With this protocol, messages are composed of a header and a body. The header (e.g. the first X bytes) holds data including the size of the body that follows. After parsing the header, the receiver knows that when it read the next X bytes, it can process the message. This protocol supports bodies of variable size (with a maximum of bytes equal to the body length the header can hold).
For example HTTP/2 uses this protocol. HTTP/2 communicates using frames, Each frame has a header which is 9 bytes in size. The first 3 bytes of the frame header specify the length of the frame payload in bytes. The subsequent bytes hold data about Type, Flags and Stream Identifier. Check out IETF RFC 7540 (HTTP/2) for more details.
In this protocol, there is a predefined contract between the sender and the receiver about the fixed size of messages, say X. The receiver will always read X bytes, and then process the message.
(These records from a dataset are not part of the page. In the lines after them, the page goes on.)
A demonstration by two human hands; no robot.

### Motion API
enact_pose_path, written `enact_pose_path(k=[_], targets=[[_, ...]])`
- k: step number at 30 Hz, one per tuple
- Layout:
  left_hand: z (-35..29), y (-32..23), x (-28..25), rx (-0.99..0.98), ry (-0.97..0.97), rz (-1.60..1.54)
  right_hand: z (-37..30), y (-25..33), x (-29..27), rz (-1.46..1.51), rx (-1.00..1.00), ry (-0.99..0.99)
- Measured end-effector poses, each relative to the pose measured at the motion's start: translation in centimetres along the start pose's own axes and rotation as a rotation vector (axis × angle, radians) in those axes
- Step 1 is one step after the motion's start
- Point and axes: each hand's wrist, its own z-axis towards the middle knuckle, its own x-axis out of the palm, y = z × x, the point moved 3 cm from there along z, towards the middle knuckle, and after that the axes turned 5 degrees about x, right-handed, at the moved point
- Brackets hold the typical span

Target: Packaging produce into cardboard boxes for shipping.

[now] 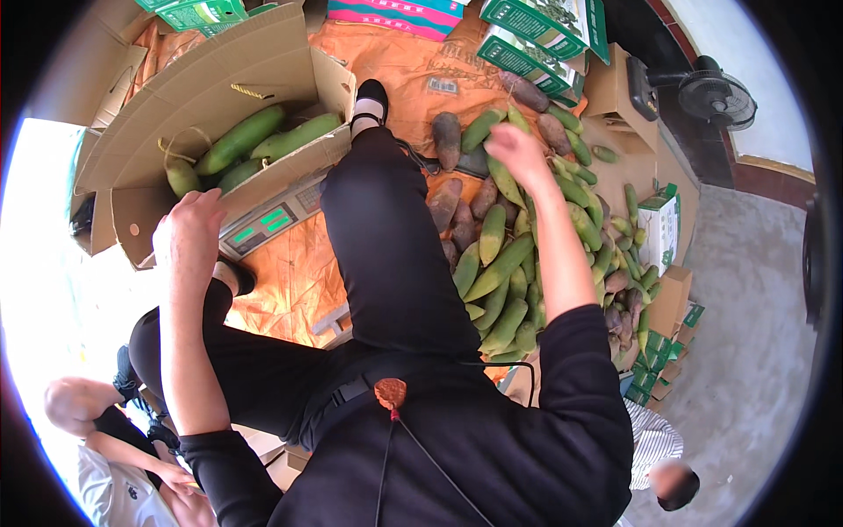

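Observation:
On the left, a large open cardboard box (211,97) holds several long green radishes (241,139) and stands on a scale (265,223) with lit green displays. My left hand (186,230) lies at the near wall of this box, its fingers bent over the edge. To the right spreads a big pile of green radishes (502,270), with dark purplish ones (446,140) among them. My right hand (520,156) is at the far part of the pile. Its fingers are curled at the upper end of a green radish (506,183); the fingertips are partly hidden.
An orange sheet (285,303) covers the floor. Green printed boxes (531,61) and a pink-blue box (395,16) stand at the far side. A black fan (716,95) is at the far right. Two other people (123,474) (654,448) are at the lower left and lower right.

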Motion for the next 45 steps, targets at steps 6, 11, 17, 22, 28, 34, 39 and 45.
enact_pose_path(k=[6,11,17,22,28,34,39,45], targets=[[0.2,0.1,0.3,-0.017,0.016,0.004,-6.0,-16.0,3.2,-0.176,0.393,-0.022],[-0.1,0.6,0.3,-0.030,-0.032,-0.023,-8.5,-18.1,7.2,-0.406,0.602,-0.171],[-0.2,0.8,0.4,-0.045,-0.034,0.008,-9.2,-16.1,8.6,-0.491,0.832,-0.051],[-0.3,1.1,0.2,-0.061,-0.027,0.003,-8.6,-18.2,8.2,-0.344,0.868,-0.131],[-0.2,1.0,0.1,-0.053,-0.040,-0.006,-6.1,-19.1,5.8,0.515,0.643,0.003],[-0.5,1.8,0.1,-0.060,-0.045,0.010,-1.5,-5.1,0.3,0.430,0.319,-0.098],[-0.8,2.0,0.0,-0.059,-0.080,-0.004,-0.9,13.0,-2.0,0.537,-0.103,0.118],[-0.9,2.3,-0.2,-0.052,-0.083,0.021,-2.7,27.6,0.9,0.339,-0.566,0.319]])
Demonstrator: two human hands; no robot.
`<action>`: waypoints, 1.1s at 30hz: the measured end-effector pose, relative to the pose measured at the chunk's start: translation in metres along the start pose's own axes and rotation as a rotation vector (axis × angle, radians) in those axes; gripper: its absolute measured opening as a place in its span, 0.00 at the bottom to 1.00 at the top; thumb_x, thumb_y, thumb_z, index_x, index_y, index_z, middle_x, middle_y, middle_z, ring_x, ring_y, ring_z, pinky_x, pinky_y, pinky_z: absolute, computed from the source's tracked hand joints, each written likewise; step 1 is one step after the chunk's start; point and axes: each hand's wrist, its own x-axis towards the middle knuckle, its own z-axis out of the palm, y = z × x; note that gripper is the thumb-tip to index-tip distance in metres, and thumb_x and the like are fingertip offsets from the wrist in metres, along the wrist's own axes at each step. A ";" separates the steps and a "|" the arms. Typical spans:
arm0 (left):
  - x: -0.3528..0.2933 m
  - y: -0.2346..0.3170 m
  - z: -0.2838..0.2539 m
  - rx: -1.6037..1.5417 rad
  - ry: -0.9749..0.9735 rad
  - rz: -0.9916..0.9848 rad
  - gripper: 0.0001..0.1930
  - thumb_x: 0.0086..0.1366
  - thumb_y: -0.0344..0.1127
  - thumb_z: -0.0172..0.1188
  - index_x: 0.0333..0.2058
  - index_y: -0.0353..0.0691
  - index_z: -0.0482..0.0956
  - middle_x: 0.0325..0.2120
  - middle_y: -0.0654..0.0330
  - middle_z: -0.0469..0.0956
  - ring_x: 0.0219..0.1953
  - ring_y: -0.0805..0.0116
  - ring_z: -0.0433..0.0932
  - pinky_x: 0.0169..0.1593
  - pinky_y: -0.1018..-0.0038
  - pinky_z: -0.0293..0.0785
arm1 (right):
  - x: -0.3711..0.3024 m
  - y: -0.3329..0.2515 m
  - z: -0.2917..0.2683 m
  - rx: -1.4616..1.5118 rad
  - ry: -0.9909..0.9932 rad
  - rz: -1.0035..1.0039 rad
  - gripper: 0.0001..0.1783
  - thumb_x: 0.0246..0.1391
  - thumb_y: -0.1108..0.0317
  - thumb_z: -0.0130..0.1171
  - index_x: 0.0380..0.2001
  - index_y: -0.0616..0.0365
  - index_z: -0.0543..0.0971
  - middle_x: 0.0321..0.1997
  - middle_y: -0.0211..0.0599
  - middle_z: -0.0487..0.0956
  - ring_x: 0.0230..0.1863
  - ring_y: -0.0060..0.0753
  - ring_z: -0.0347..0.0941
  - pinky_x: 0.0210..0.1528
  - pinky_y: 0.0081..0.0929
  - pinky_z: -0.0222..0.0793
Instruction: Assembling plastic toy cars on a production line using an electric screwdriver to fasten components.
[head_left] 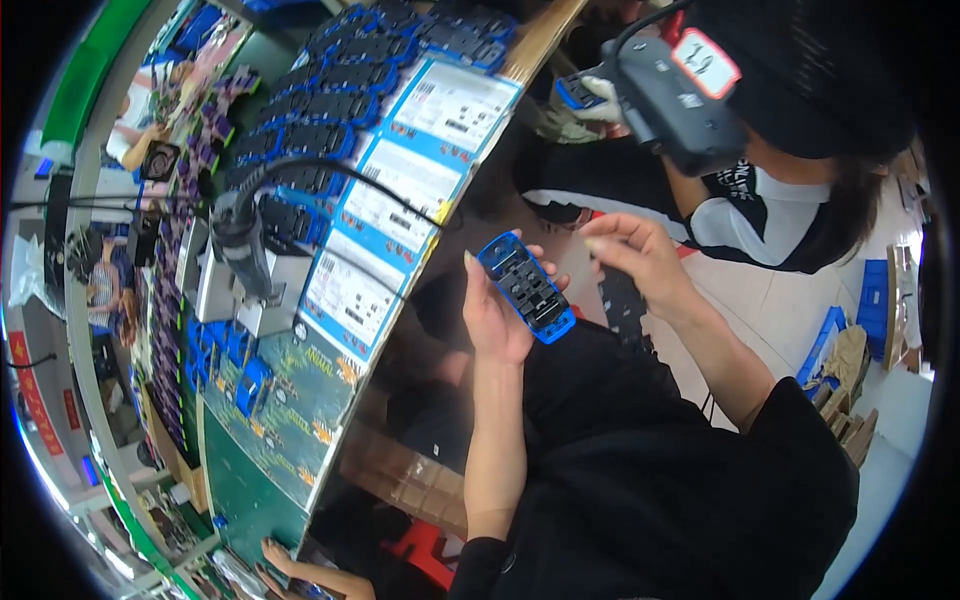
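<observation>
My left hand (497,325) holds a blue-rimmed black plastic toy car chassis (524,285) in front of my body, beyond the bench edge. Its black side with moulded recesses faces up, with my thumb along one edge and my fingertips showing at the other. To its right, my right hand (640,260) is raised, apart from the chassis. The fingers there are bent with thumb and forefinger close together; whatever they may pinch is too small to make out.
On the bench at left lie many similar chassis (350,77), printed sheets (385,195) and several small blue parts (253,385). A grey corded device (245,245) stands by a metal block (275,300). A co-worker in a black cap (800,70) sits at upper right, holding another chassis (578,93).
</observation>
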 end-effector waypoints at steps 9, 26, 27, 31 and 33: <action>-0.022 0.001 -0.039 -0.031 0.018 0.011 0.36 0.74 0.65 0.36 0.57 0.35 0.71 0.44 0.50 0.79 0.44 0.52 0.81 0.50 0.49 0.79 | 0.017 0.019 0.026 -0.068 -0.035 -0.075 0.08 0.62 0.69 0.63 0.42 0.61 0.81 0.35 0.28 0.81 0.33 0.15 0.76 0.36 0.16 0.74; -0.015 -0.004 -0.048 -0.046 0.136 -0.028 0.34 0.75 0.64 0.38 0.53 0.37 0.75 0.44 0.52 0.81 0.44 0.55 0.82 0.49 0.51 0.80 | 0.050 0.033 0.044 0.088 0.055 -0.019 0.08 0.61 0.67 0.65 0.39 0.59 0.81 0.30 0.29 0.82 0.29 0.15 0.77 0.33 0.15 0.74; -0.012 -0.003 -0.046 -0.019 0.208 -0.011 0.33 0.75 0.64 0.38 0.52 0.37 0.75 0.44 0.52 0.81 0.44 0.56 0.82 0.49 0.53 0.80 | 0.049 0.040 0.053 0.055 -0.041 -0.075 0.07 0.61 0.68 0.65 0.39 0.60 0.81 0.31 0.29 0.82 0.30 0.16 0.77 0.34 0.14 0.74; -0.016 -0.002 -0.042 -0.013 0.155 -0.019 0.30 0.77 0.59 0.39 0.51 0.36 0.76 0.43 0.56 0.81 0.45 0.64 0.82 0.51 0.64 0.79 | 0.041 0.041 0.067 0.107 -0.013 0.070 0.08 0.60 0.68 0.66 0.39 0.60 0.81 0.31 0.29 0.82 0.33 0.16 0.79 0.37 0.14 0.75; -0.016 -0.003 -0.046 -0.017 0.158 -0.043 0.30 0.77 0.59 0.39 0.51 0.37 0.76 0.44 0.57 0.81 0.46 0.65 0.82 0.51 0.65 0.79 | 0.044 0.042 0.063 0.072 -0.037 0.085 0.08 0.60 0.68 0.66 0.39 0.60 0.81 0.31 0.29 0.82 0.33 0.16 0.79 0.37 0.14 0.75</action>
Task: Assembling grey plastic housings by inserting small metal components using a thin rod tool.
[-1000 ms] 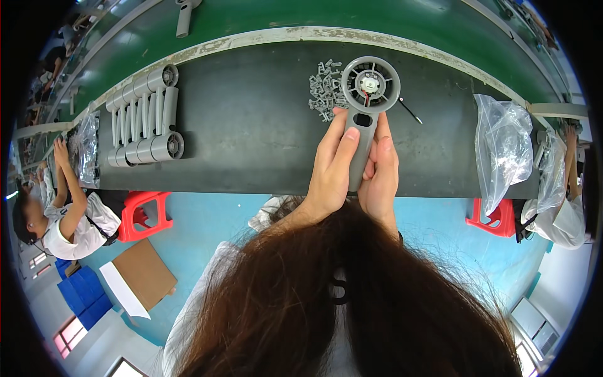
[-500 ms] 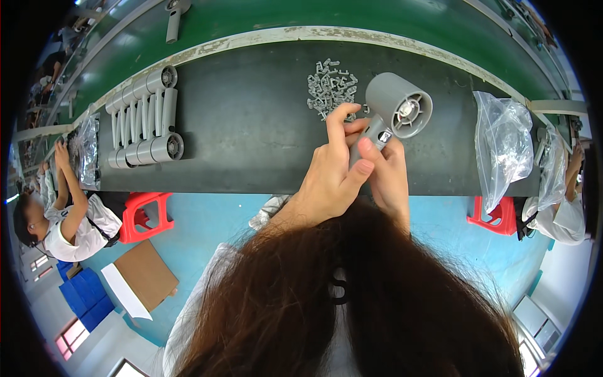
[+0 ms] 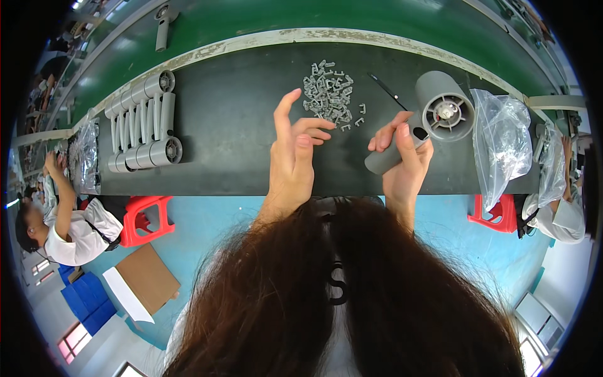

If the actual message to be sent is Y bytes, and Y is smaller than X, then the producer will add padding to ensure it writes X bytes. This means there are inefficiencies when messages are of variable size. Also, because the body size is agreed upon outside of the TCP messages, there is no way to change the message size X without introducing a breaking change.
Certain data formats describe the beginning and end of their data structures. Think of the opening and closing braces {}
in the JSON format. If the contract between sender and receiver is that one top-level structure equals one message, then the receiver is able to identify message boundaries. The downside of this strategy is that there is a need for parsing the body as it's being read to know where the body ends.
This was it, a quick survey of common approaches on how message boundaries can be detected in protocols that build on streams-based protocols such as the TCP protocol.